The binding kinetics of Nsp13 were measured by the label-free, high-sensitivity GCI WAVE instrument (Creoptix AG, Wädenswil, Switzerland). The experiments were conducted employing specific optical sensor chips, the so-called WAVEchips (Creoptix AG) (see Fig. 1). To analyse the amount of immobilised Nsp13 protein, a WAVEchip with a functional PCH-SA coating was used. This type of sensor chip can be used for capturing ligands through specific and directional biotin-streptavidin (SA) interactions. The PCH chip carries a thick polycarboxylate-based hydrogel coating with free carboxylic functions to which proteins can be covalently coupled through EDC/NHS (1-ethyl-3-(3-dimethylaminopropyl)carbodiimide hydrochloride/N-hydroxysuccinimide) linking chemistry.
Owing to their multiple-channel design, WAVEchips allow for referencing the signal recorded on the target channel with a signal measured on a selected reference channel. In our experimental design, we immobilized Nsp13 to the target channel (Ch3), whilst no protein was captured on the reference channel (Ch1). The handling of all the different solutions including sample pickup, delivery and injection onto the channels was performed fully automatically by a robotic autosampler (WAVEsampler). Throughout the entire experimental period HBS-EP 10 mM HEPES, 150 mM NaCl, pH 7.4 was used as running buffer (RB).
The basic element of a GCI experiment is the cycle, which consists of a baseline (running buffer injection), a sample (e.g., protein solution) injection as well as a washing section (running buffer injection). A typical GCI experiment can be separated into a sequence of series, where a series is usually composed of more cycles.

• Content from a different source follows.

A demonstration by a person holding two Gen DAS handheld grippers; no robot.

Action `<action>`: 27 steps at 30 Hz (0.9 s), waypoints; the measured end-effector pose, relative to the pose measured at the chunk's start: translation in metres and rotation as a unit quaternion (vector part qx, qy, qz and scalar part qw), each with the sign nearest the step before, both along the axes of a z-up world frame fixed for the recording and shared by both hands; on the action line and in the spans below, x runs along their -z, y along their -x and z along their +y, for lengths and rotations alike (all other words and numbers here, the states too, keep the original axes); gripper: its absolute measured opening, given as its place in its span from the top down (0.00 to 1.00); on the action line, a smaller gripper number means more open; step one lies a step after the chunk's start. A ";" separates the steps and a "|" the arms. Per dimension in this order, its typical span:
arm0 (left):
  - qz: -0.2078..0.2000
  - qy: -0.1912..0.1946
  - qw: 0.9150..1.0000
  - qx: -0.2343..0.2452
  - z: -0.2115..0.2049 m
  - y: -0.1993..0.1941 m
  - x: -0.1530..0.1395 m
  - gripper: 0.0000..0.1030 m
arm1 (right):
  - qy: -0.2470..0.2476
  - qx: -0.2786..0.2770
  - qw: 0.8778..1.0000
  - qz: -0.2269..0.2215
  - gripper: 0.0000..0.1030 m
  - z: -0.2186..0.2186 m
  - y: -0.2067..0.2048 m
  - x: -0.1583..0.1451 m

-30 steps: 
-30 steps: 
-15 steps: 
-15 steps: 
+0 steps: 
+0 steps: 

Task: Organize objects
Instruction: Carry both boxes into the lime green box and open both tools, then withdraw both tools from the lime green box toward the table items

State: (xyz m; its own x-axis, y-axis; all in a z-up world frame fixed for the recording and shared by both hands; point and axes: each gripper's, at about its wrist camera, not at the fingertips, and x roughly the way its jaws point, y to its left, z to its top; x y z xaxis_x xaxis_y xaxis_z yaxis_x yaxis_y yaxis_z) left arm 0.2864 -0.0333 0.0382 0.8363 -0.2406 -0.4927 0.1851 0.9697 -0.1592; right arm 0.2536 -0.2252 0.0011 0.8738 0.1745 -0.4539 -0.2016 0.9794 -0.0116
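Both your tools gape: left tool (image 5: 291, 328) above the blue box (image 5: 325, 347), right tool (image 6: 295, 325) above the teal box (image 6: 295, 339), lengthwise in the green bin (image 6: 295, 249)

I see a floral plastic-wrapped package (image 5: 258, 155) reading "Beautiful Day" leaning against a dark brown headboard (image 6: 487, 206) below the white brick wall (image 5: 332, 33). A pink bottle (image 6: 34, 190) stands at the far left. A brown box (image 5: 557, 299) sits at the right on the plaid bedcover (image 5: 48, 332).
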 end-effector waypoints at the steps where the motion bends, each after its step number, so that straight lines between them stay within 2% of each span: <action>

As a first experimental step, the polycarboxylate layer of the 4PCH-STA WAVEchip was conditioned using a solution of 0.1 M sodium tetraborate decahydrate (borate), 1 M NaCl, pH 9.0, which was followed by sequential running buffer injections (so-called start-up cycles). In the immobilisation step, the avi-tagged Nsp13 protein (12.7 mg/mL Nsp13 solution dissolved in the running buffer) was immobilised to the chip surface on Ch3 by physisorption of biotin molecule on the streptavidin anchoring groups were injected into Ch3. The control of the device as well as data adjustment and kinetic analysis were all performed using the WAVE-control software (Creoptix AG). The raw kinetic data were adjusted using the processed data and were fitted using the “heterogeneous ligand” kinetic model of the WAVEcontrol software (for the model equations, see ...
Compounds were screened in HBS-EP buffer with 2% DMSO at 8 concentrations following a 3-fold dilution series.
Please refer to issue #25 for previous discussions using surface-plasmon resonance. This issue describes updated efforts at establishing a robust biophysical screen to confirm binders to the SARS-CoV-2 helicase, Nsp13, including a viable positive control compound.